■ Exercise prompt ■
When you reproduce the data, keep every word exactly as it stands and leave the pictures out.

■ Recorded data ■
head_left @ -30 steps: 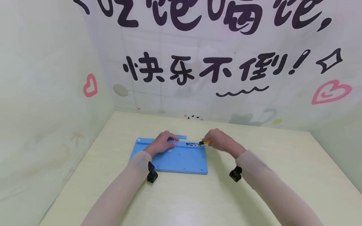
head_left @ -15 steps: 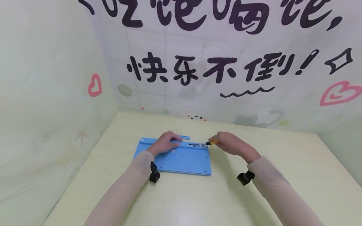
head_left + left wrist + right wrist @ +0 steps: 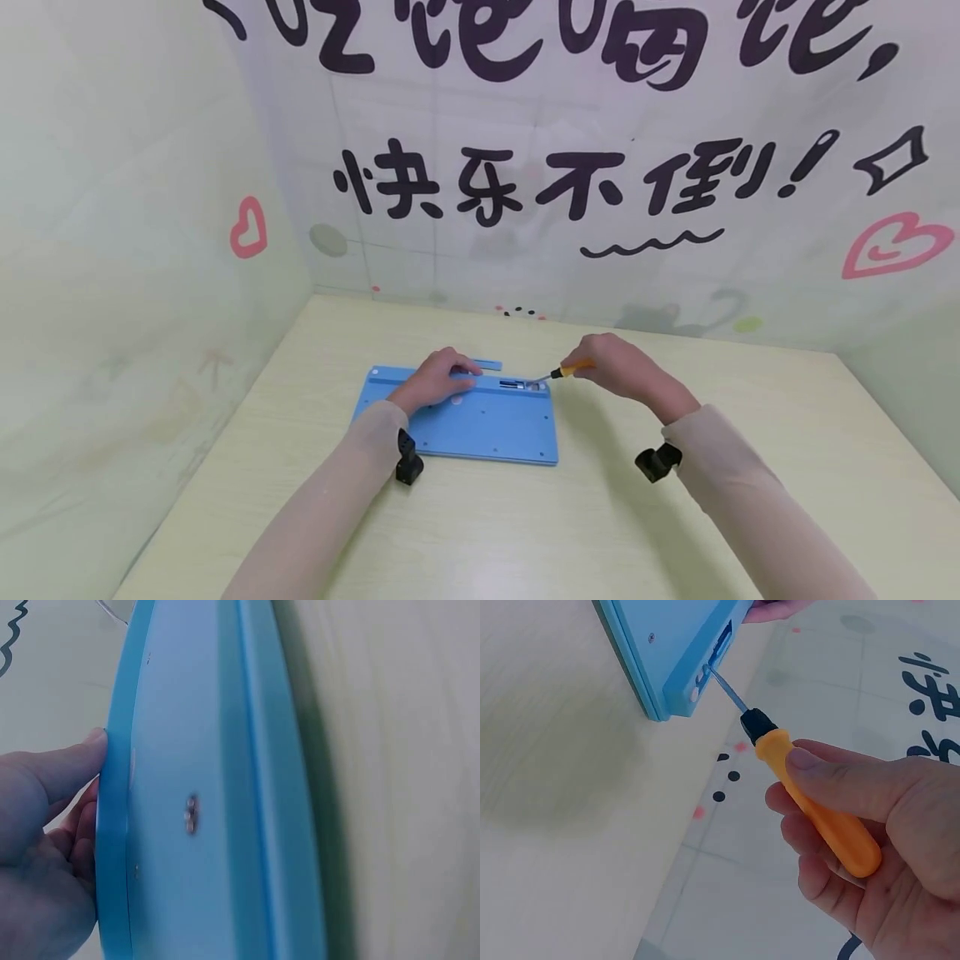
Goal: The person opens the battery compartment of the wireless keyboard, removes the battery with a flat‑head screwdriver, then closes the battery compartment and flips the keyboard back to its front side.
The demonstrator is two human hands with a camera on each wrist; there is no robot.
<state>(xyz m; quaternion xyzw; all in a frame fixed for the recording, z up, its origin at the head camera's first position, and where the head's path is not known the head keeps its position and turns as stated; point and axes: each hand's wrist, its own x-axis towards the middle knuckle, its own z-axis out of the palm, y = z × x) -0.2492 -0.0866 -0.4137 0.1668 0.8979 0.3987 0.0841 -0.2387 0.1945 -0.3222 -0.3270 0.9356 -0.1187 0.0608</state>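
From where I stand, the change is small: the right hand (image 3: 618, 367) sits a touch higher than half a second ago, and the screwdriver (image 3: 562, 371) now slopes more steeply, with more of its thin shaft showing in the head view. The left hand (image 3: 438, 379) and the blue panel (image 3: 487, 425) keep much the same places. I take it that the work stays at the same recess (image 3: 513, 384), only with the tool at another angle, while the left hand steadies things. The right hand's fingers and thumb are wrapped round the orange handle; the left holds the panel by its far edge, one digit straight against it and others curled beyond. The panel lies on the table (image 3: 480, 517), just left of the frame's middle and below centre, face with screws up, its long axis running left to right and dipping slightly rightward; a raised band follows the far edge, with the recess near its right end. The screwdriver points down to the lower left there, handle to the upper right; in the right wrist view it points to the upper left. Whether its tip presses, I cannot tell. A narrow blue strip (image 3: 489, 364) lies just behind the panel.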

■ Problem solution ■
head_left @ -30 steps: 
head_left @ -15 steps: 
head_left + left wrist + right wrist @ +0 steps: 
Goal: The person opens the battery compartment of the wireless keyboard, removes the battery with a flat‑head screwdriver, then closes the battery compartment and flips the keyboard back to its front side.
The demonstrator is two human hands with a camera on each wrist; there is no robot.
<state>(xyz m; quaternion xyzw; all in a frame fixed for the recording, z up, its origin at the head camera's first position, and where the head's path is not known the head keeps its position and turns as stated; point and axes: each hand's wrist, its own x-axis towards the middle knuckle, its own z-axis out of the palm, y = z × x) -0.2492 -0.0866 -0.4137 0.1668 0.8979 0.3987 0.0841 -0.2387 0.1945 -0.3222 -0.3270 0.9356 -0.1187 0.0608</state>
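From where I stand, the change is small: the right hand (image 3: 618, 367) sits a touch higher than half a second ago, and the screwdriver (image 3: 562, 371) now slopes more steeply, with more of its thin shaft showing in the head view. The left hand (image 3: 438, 379) and the blue panel (image 3: 487, 425) keep much the same places. I take it that the work stays at the same recess (image 3: 513, 384), only with the tool at another angle, while the left hand steadies things. The right hand's fingers and thumb are wrapped round the orange handle; the left holds the panel by its far edge, one digit straight against it and others curled beyond. The panel lies on the table (image 3: 480, 517), just left of the frame's middle and below centre, face with screws up, its long axis running left to right and dipping slightly rightward; a raised band follows the far edge, with the recess near its right end. The screwdriver points down to the lower left there, handle to the upper right; in the right wrist view it points to the upper left. Whether its tip presses, I cannot tell. A narrow blue strip (image 3: 489, 364) lies just behind the panel.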

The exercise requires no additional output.